**Assignment**
Below are records; count the lines that contain "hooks" and give only the total.

**Supplied material**

----

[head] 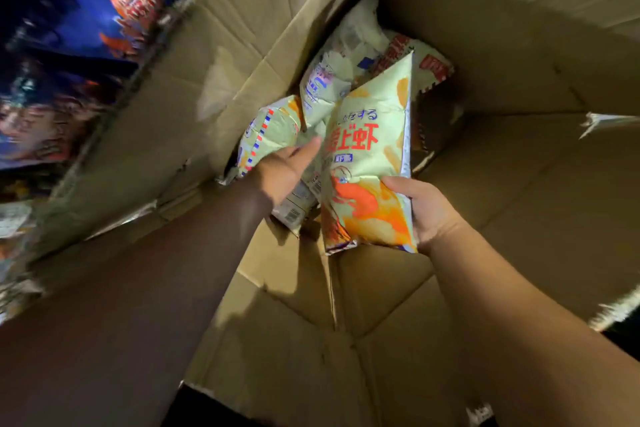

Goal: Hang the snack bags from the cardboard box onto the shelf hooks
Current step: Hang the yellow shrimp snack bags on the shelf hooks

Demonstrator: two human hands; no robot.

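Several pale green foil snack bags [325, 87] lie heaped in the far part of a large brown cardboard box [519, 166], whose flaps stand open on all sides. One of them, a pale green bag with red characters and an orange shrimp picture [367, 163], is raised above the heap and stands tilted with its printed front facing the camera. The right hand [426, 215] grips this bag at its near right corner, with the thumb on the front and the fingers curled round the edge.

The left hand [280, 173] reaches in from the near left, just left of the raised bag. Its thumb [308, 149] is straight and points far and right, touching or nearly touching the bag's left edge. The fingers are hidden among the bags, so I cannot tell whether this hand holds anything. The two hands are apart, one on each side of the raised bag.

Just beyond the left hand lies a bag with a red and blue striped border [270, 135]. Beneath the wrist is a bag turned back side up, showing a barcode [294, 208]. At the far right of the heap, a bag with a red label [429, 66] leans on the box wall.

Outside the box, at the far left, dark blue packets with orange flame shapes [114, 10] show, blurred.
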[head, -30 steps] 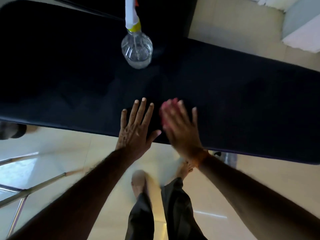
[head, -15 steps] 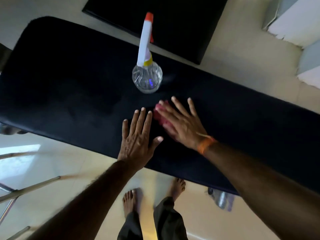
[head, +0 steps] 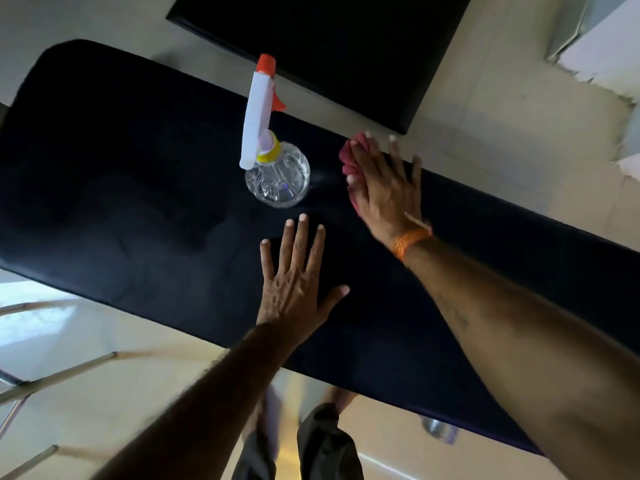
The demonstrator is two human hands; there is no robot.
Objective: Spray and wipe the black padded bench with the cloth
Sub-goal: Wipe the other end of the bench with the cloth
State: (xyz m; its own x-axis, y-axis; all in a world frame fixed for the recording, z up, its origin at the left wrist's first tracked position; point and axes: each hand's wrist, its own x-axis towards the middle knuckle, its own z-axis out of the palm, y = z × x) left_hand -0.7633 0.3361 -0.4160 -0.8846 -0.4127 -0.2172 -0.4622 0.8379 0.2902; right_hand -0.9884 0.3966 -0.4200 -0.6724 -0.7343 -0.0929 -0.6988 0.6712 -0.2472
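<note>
The black padded bench (head: 131, 202) runs across the view from upper left to lower right. A clear spray bottle (head: 275, 174) with a white head and orange nozzle stands on it near the far edge. My right hand (head: 384, 187) presses a pink cloth (head: 349, 161) flat on the pad at the far edge, just right of the bottle; most of the cloth is hidden under the palm. My left hand (head: 298, 282) lies flat on the pad with fingers spread, nearer to me and below the bottle, holding nothing.
A second black pad (head: 346, 53) lies on the tiled floor beyond the bench. Metal rods (head: 52, 375) stand at the lower left. My feet and dark trousers (head: 322, 445) are below the bench's near edge. A white object (head: 602, 53) sits at the upper right.
My right hand has slid the pink cloth away from me across the pad, from beside my left hand to the far edge. The left hand stays planted. The view shifted.
</note>
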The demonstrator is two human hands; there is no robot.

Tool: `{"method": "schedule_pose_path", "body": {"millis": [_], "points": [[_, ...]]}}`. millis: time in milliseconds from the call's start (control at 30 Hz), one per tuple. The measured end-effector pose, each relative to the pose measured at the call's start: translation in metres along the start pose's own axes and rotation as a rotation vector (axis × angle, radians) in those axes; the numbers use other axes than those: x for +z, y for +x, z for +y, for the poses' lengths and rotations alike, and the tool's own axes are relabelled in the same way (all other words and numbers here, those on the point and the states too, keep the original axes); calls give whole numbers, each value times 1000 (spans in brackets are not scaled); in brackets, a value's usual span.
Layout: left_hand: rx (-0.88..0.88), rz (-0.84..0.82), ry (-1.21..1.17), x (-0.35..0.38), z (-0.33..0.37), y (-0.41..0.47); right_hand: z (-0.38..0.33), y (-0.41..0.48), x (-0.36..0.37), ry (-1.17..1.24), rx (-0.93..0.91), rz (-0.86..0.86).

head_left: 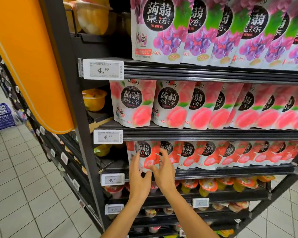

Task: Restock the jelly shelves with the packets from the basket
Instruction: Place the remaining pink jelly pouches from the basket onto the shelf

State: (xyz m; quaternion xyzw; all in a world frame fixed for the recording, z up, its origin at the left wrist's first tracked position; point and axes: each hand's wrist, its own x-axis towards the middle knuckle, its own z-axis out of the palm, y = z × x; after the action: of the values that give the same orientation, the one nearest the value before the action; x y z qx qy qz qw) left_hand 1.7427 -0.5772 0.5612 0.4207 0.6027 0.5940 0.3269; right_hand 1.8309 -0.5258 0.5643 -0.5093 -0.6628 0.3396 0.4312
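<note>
Both hands are at the third shelf (230, 172), on the front-left strawberry jelly packet (147, 152), which stands upright at the row's left end. The left hand (139, 177) is open, its straight fingers against the packet's left edge and its thumb out. The right hand (164, 172) is open with fingers spread and loosely bent over the packet's right side, thumb touching its lower front; neither hand is clamped round it. Peach jelly packets (132, 103) are one shelf up, with grape jelly packets (158, 30) above them. The blue basket (0, 115) sits on the floor far left, well apart. Jelly cups (208, 185) are on the shelf below.
</note>
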Motion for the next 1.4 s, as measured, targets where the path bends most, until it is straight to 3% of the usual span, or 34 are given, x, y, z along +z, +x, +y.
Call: {"method": "schedule_pose_path", "body": {"millis": [333,833,1100,1300,1400], "points": [[3,-34,120,3,-3,-4,11,-7,6,171,16,22],[-8,-21,221,15,-3,-9,24,4,-2,-237,221,103],[18,-3,249,14,-3,-6,28,3,-6,-180,253,145],[6,22,280,12,-4,-6,28,-2,-30,-66,296,448],[-3,6,279,14,-5,-7,33,0,-44,-55,350,418]]}}
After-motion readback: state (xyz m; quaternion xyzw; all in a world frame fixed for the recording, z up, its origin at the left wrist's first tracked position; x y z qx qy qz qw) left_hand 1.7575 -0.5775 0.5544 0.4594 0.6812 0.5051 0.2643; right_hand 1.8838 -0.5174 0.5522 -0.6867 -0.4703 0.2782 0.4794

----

**Solution for this exercise**
2